**WORK REQUEST**
Word for word, set down every line of the entries below from the line with "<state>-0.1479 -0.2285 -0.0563" to the line with "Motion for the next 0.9", including both, and no other line.

Records contained in a dataset
════════════════

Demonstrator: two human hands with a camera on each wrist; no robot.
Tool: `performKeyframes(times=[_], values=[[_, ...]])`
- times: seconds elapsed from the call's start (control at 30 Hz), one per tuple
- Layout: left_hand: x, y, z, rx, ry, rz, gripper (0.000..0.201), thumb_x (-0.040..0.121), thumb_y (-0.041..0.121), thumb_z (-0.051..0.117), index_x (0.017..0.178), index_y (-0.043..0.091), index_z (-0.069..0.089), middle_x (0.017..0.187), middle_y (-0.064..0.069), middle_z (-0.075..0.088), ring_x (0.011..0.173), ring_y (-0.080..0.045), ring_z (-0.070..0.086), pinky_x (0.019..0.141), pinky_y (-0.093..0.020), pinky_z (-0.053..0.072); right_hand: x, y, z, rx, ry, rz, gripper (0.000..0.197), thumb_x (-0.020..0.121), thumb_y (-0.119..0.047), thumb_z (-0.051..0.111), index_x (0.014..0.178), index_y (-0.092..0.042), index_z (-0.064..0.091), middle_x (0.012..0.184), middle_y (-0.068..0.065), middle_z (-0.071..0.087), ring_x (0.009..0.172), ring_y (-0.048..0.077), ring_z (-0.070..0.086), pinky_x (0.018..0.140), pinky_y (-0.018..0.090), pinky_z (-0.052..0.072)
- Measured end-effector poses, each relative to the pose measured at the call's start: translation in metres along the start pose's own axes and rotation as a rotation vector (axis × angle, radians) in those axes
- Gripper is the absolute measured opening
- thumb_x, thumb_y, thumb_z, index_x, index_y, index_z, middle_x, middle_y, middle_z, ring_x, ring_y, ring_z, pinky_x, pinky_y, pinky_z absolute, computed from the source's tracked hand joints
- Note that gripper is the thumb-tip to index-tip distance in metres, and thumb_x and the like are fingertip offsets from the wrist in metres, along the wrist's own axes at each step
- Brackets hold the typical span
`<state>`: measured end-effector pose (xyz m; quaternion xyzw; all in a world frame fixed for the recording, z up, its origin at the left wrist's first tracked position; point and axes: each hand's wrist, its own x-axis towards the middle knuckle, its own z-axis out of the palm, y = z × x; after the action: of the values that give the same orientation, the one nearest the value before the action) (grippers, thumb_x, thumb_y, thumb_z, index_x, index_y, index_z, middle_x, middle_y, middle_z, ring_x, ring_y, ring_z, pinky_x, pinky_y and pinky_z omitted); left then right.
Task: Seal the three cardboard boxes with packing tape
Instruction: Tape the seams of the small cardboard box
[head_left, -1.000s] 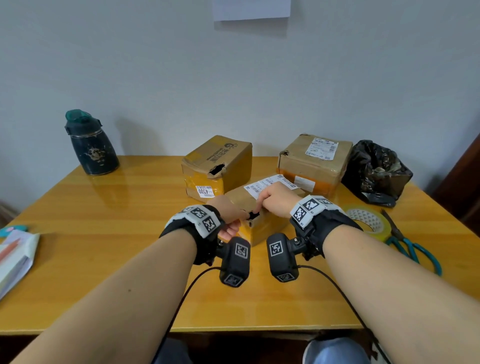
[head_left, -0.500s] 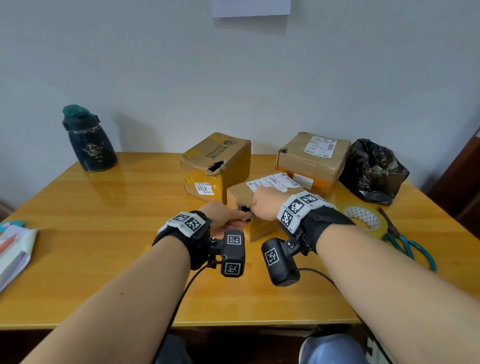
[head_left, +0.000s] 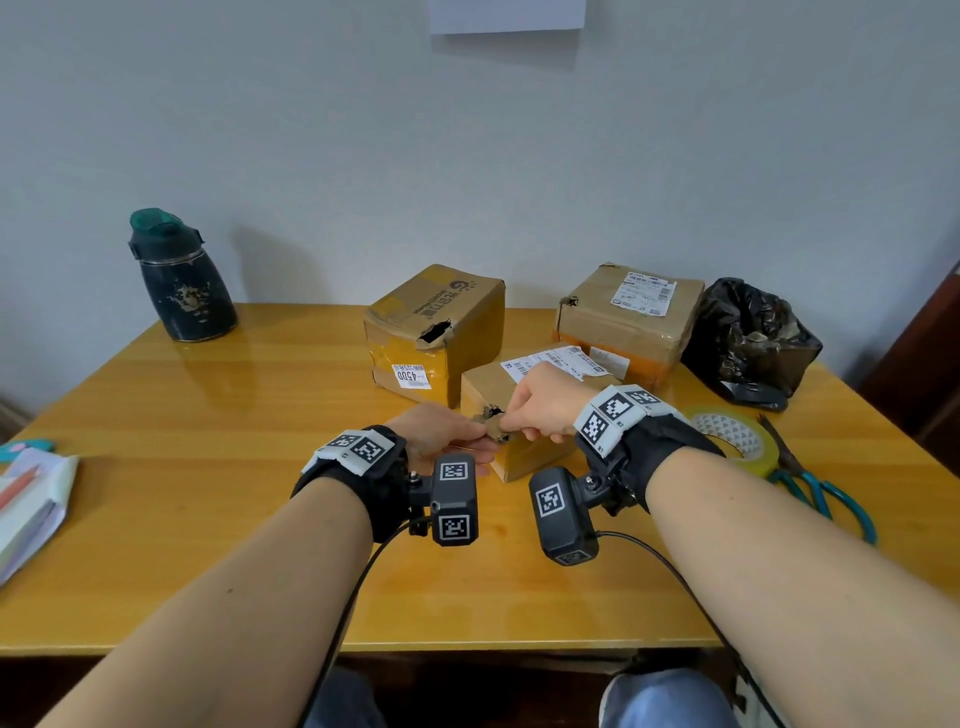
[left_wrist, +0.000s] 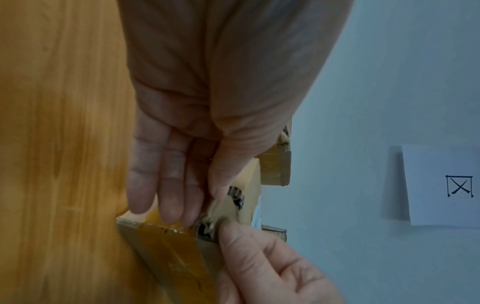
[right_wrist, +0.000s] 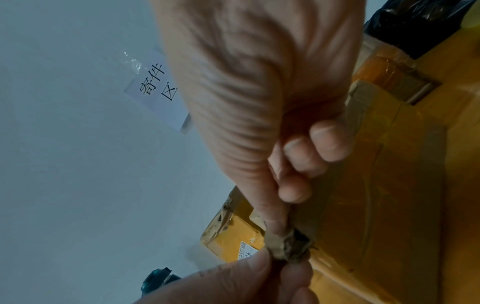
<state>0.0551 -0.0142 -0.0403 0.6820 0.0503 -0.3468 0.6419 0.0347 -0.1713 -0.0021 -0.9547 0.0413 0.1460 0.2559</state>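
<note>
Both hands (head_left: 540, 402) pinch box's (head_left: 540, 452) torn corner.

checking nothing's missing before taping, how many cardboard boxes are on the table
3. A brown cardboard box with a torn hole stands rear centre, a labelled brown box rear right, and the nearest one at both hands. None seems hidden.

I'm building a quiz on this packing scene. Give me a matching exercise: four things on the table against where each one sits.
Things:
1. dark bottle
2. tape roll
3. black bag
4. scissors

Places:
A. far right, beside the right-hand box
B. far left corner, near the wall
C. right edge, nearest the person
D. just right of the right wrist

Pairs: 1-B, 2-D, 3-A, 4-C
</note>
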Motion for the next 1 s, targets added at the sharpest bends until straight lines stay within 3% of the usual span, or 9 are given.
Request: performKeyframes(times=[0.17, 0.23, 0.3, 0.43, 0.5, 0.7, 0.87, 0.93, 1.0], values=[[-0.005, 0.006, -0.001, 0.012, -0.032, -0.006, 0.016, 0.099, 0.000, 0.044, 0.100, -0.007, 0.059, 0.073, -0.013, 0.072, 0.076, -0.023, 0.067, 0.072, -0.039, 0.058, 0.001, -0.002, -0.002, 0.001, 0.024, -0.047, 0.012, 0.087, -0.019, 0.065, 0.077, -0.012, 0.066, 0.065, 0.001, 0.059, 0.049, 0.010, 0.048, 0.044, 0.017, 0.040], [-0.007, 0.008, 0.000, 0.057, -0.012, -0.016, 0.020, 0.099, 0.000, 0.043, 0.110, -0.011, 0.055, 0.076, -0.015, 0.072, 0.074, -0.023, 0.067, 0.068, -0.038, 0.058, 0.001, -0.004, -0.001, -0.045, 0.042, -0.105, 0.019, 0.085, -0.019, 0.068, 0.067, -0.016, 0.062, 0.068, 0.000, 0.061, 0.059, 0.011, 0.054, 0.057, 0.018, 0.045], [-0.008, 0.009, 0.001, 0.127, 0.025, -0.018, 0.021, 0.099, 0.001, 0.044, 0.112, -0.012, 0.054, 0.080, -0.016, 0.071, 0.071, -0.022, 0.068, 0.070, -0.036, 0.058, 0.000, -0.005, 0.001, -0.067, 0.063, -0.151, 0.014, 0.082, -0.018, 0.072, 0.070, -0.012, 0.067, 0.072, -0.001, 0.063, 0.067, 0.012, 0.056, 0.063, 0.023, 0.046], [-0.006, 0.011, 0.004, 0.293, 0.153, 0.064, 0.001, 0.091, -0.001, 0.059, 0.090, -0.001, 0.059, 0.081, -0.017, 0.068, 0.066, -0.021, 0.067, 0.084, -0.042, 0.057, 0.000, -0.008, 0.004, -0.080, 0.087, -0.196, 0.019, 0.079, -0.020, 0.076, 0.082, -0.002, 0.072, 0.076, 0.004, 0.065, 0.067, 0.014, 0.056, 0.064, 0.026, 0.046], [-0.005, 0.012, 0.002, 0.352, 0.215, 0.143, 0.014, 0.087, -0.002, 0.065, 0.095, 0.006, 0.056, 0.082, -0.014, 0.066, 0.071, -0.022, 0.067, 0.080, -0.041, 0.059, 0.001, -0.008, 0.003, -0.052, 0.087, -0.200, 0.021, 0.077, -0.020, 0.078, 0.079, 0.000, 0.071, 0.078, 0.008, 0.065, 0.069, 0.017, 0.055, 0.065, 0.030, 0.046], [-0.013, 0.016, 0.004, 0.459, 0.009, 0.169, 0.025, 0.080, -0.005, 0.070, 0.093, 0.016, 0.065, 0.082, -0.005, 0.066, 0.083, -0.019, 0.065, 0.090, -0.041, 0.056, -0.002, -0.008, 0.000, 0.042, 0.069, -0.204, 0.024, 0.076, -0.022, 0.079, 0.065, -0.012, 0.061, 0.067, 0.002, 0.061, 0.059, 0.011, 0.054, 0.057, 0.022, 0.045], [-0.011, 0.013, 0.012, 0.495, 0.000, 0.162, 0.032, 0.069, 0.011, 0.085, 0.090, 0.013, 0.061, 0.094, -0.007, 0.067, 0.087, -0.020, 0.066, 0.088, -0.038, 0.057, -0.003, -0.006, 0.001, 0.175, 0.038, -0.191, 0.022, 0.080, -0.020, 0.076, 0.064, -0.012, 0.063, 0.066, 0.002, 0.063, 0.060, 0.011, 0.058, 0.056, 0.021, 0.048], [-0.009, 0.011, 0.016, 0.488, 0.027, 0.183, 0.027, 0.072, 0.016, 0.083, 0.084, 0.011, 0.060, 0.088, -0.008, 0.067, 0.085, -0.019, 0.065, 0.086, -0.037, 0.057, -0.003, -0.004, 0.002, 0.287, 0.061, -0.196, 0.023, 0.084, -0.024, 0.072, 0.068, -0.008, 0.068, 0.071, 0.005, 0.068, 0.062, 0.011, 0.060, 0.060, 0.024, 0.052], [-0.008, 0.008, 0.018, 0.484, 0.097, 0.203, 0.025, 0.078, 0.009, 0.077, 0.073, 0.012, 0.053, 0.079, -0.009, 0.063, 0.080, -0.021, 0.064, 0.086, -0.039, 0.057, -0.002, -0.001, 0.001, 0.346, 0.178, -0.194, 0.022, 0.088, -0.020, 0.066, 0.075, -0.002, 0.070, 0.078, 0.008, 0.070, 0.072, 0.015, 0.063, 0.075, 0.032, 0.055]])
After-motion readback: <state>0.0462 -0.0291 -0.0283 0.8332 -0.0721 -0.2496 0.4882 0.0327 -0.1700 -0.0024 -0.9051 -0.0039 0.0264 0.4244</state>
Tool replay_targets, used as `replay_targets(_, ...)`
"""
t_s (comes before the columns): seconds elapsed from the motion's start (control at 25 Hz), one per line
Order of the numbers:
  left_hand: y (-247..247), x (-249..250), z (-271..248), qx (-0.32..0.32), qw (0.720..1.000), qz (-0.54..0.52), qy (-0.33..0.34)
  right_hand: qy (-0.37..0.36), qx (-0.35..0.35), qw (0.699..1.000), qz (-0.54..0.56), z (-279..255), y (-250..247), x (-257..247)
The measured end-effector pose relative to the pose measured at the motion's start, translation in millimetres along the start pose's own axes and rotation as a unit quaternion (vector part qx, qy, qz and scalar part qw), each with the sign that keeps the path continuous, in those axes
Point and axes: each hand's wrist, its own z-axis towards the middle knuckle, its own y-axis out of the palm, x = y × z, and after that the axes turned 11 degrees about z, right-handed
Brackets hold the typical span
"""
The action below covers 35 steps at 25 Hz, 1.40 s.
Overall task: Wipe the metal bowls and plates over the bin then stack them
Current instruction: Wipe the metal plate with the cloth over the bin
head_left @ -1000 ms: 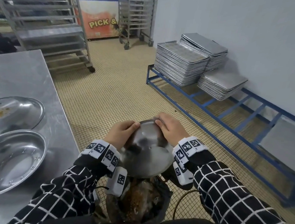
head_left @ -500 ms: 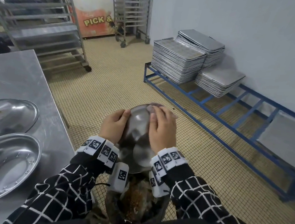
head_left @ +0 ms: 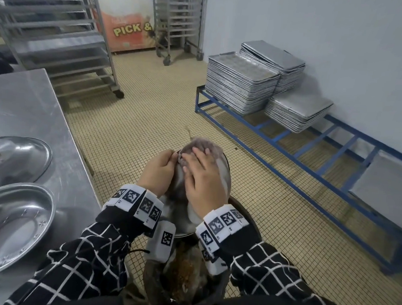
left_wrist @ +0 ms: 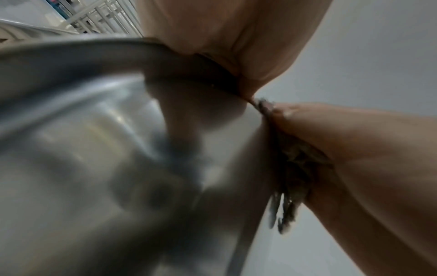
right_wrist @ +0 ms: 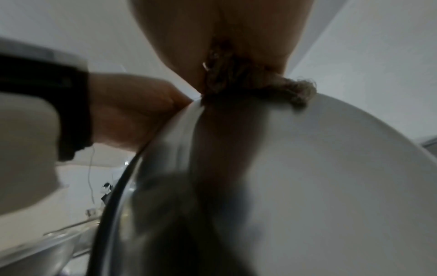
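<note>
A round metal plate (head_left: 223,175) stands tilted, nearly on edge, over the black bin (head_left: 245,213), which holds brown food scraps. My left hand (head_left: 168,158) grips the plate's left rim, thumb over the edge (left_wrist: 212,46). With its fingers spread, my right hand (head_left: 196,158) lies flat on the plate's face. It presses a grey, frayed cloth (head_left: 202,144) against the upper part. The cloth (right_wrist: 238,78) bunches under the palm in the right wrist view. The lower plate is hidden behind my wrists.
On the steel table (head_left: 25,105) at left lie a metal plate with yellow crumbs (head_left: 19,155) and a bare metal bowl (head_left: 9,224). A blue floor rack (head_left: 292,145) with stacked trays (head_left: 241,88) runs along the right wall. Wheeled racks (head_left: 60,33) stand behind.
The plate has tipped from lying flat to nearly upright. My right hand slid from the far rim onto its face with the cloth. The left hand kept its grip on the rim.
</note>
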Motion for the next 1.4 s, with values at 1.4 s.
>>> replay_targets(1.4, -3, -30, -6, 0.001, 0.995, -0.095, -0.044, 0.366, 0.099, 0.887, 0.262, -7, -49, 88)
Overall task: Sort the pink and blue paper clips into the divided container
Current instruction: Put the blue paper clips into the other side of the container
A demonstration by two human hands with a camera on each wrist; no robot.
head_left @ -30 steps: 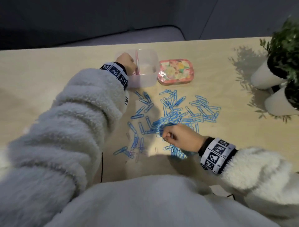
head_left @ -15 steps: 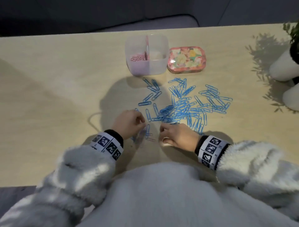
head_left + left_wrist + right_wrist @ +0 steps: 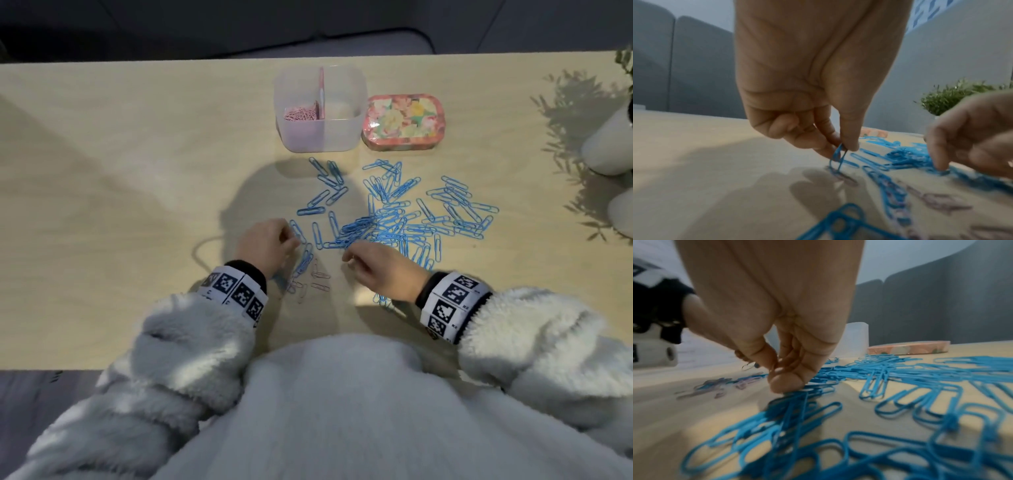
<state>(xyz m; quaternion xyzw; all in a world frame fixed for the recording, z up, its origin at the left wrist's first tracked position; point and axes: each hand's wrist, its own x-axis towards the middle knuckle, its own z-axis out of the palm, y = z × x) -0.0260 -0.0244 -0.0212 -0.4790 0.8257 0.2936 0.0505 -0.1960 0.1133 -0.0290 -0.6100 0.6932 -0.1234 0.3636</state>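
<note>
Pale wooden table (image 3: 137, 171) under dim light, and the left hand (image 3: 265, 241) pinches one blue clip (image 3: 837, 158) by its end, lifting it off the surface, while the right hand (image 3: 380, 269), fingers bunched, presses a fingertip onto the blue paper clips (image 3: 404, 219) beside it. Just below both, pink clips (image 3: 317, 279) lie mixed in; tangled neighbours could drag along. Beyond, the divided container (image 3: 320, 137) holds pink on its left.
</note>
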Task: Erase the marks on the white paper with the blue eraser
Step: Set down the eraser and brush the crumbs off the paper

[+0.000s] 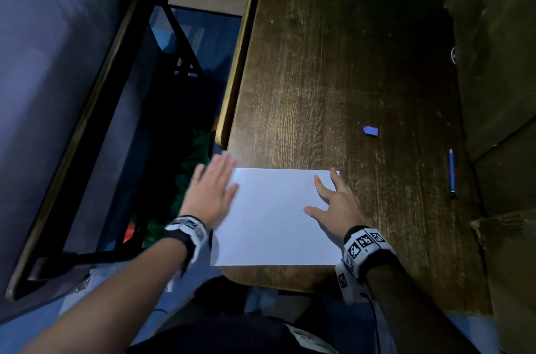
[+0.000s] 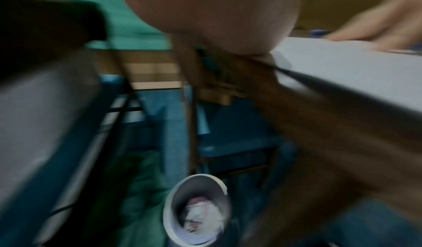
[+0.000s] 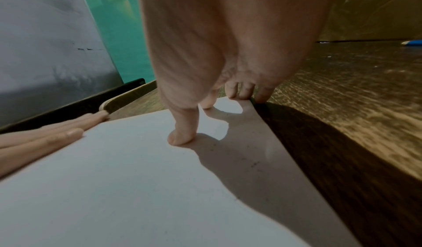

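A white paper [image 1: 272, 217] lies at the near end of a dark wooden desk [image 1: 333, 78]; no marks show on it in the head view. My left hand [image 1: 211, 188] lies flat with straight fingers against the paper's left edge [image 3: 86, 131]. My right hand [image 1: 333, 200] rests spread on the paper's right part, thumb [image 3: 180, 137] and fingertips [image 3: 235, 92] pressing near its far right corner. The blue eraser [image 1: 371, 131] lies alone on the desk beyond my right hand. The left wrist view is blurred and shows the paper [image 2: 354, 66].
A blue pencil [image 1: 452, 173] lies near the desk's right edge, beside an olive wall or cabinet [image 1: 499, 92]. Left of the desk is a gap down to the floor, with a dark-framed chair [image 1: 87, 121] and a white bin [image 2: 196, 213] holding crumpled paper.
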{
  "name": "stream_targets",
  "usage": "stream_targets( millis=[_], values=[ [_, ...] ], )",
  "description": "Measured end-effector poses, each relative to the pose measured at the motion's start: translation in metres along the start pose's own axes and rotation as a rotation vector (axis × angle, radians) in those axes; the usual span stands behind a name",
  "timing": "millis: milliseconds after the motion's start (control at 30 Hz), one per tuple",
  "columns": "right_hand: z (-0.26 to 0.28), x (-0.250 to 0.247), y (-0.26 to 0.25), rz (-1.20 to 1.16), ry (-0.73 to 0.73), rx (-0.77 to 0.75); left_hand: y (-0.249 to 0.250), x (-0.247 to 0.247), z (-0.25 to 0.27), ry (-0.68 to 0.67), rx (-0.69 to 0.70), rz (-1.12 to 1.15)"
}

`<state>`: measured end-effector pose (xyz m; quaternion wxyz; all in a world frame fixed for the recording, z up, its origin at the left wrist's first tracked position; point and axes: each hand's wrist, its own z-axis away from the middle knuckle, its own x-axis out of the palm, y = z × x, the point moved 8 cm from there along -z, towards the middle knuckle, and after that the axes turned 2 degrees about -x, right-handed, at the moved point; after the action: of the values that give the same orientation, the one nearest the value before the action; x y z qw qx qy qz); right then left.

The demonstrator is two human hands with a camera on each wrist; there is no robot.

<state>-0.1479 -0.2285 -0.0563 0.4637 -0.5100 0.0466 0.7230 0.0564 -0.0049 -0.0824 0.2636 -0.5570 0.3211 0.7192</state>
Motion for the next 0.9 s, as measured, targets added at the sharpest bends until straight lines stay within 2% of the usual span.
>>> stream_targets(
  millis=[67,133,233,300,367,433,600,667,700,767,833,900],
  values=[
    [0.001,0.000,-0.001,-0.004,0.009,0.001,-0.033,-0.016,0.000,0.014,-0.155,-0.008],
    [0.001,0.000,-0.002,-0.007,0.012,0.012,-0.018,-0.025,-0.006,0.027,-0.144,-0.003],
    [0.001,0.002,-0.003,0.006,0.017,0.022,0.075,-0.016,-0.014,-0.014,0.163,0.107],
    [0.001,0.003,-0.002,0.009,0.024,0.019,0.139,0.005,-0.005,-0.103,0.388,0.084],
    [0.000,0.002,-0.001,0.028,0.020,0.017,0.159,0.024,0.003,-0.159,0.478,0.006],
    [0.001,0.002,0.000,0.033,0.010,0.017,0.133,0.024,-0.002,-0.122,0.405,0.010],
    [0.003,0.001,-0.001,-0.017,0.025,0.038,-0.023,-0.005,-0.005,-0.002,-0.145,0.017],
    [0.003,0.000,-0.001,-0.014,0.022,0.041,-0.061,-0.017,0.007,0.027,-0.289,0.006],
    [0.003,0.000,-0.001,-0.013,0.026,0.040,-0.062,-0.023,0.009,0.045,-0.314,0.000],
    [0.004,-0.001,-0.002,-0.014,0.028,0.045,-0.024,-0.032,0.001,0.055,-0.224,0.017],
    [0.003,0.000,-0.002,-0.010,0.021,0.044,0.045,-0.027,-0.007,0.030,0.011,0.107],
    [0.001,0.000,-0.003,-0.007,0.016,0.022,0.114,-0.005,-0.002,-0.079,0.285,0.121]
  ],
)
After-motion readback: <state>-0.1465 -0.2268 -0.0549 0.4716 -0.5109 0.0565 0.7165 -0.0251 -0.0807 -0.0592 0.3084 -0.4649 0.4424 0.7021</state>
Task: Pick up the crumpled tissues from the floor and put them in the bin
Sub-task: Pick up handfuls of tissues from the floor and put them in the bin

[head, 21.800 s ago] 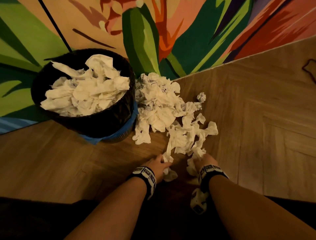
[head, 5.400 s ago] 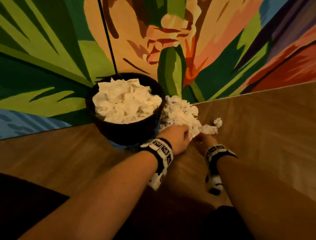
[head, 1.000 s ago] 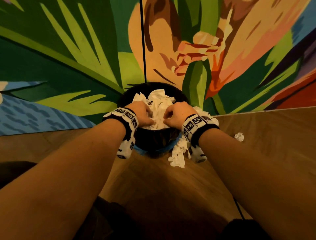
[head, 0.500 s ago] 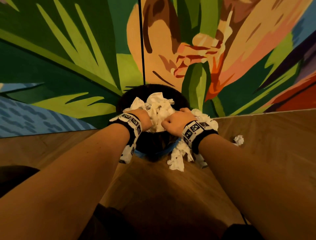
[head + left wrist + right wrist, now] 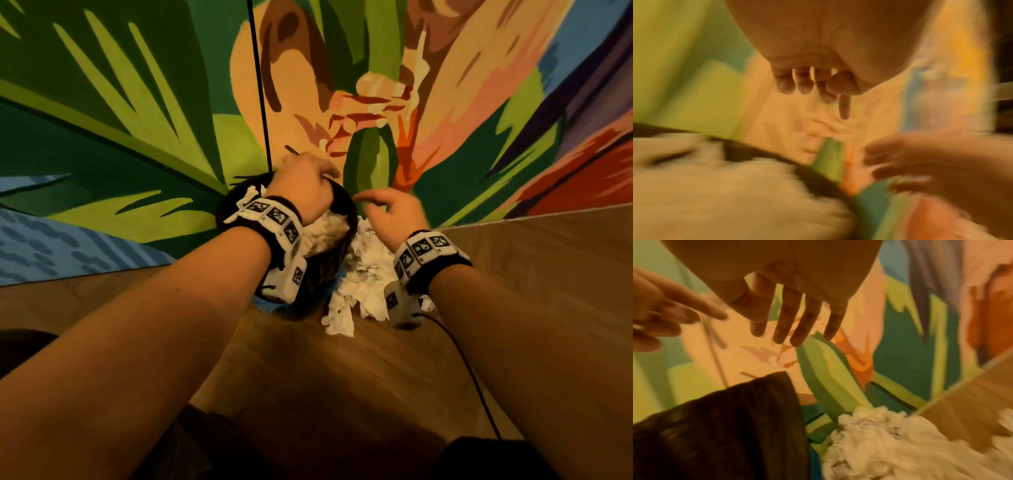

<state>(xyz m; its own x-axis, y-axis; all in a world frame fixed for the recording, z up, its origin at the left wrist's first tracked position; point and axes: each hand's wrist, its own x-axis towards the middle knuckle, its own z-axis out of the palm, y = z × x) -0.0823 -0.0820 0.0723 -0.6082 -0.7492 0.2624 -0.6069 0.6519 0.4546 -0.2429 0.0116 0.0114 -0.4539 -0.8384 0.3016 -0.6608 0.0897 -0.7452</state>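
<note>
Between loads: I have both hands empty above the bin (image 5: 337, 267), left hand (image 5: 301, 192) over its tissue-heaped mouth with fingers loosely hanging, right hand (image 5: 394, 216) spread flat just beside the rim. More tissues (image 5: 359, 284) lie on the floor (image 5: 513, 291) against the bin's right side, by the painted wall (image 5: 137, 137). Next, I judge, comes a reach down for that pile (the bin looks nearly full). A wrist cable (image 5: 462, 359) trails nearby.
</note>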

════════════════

**SOLUTION FOR THIS TASK**
<state>-0.1479 -0.2285 -0.0563 0.4637 -0.5100 0.0466 0.7230 0.0564 -0.0049 -0.0824 0.2636 -0.5570 0.3211 0.7192</state>
Motion for the next 0.9 s, as measured, targets added at the sharpest bends until straight lines stay within 2% of the usual span.

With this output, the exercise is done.